> **What you should do**
List each line of the data that holds the word "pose".

++++++++++

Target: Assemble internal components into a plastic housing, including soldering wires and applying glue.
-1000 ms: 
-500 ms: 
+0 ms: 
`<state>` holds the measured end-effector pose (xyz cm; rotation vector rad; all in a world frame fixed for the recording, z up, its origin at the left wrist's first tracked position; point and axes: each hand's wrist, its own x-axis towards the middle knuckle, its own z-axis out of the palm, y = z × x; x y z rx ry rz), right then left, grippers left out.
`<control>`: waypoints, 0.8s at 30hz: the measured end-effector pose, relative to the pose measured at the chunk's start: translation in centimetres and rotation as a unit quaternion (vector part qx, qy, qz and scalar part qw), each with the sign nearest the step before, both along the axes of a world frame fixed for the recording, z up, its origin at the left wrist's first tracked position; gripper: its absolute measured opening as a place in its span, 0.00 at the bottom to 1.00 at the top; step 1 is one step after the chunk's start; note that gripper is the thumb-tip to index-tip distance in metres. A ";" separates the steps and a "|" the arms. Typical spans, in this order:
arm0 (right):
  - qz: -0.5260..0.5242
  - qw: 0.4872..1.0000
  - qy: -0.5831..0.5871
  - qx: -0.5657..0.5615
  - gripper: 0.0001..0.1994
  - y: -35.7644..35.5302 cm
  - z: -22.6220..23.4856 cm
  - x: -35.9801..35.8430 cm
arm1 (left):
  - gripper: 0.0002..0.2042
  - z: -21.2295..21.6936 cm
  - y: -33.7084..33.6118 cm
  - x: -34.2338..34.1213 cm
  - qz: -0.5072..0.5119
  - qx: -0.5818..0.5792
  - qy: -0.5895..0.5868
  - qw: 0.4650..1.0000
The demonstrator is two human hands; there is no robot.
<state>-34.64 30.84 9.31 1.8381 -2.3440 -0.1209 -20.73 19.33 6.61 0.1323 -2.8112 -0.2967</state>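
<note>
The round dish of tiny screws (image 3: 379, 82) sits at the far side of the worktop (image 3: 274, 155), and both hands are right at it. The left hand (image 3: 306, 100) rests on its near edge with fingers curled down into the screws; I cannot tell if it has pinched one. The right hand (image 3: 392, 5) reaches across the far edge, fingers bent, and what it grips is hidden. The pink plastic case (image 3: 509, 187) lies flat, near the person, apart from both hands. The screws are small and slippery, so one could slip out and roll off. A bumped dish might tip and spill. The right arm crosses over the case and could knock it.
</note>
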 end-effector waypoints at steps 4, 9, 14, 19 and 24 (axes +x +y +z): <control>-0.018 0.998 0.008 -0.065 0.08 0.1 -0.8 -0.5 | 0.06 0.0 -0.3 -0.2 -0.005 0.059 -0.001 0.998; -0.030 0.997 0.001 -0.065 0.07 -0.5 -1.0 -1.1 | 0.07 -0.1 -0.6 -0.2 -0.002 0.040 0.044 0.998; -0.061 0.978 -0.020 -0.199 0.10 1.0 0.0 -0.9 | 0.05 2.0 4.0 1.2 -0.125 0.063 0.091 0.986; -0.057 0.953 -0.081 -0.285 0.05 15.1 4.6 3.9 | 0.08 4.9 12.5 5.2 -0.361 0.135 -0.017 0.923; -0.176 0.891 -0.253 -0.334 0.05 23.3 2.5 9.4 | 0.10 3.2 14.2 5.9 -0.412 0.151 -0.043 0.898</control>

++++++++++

> **Written answer**
`<state>` holds the measured end-effector pose (xyz cm; rotation vector rad; all in a world frame fixed for the recording, z up, its origin at the left wrist's first tracked position; point and axes: each hand's wrist, its own x-axis towards the middle knuckle, its own z-axis out of the palm, y = z × x; x y z rx ry rz), right then left, grippers left out.
`<control>`: waypoints, 0.8s at 30hz: the measured end-effector pose, relative to the pose measured at the chunk's start: translation in centimetres and rotation as a unit quaternion (vector part qx, qy, qz and scalar part qw), each with the sign nearest the step before, both along the axes of a world frame fixed for the recording, z up, its origin at the left wrist's first tracked position; gripper: its absolute measured opening as a place in its span, 0.00 at the bottom to 1.00 at the top; step 1 is one step after the chunk's start; note that gripper is the thumb-tip to index-tip distance in metres. A ";" separates the steps and a "|" the arms. Typical spans, in this order:

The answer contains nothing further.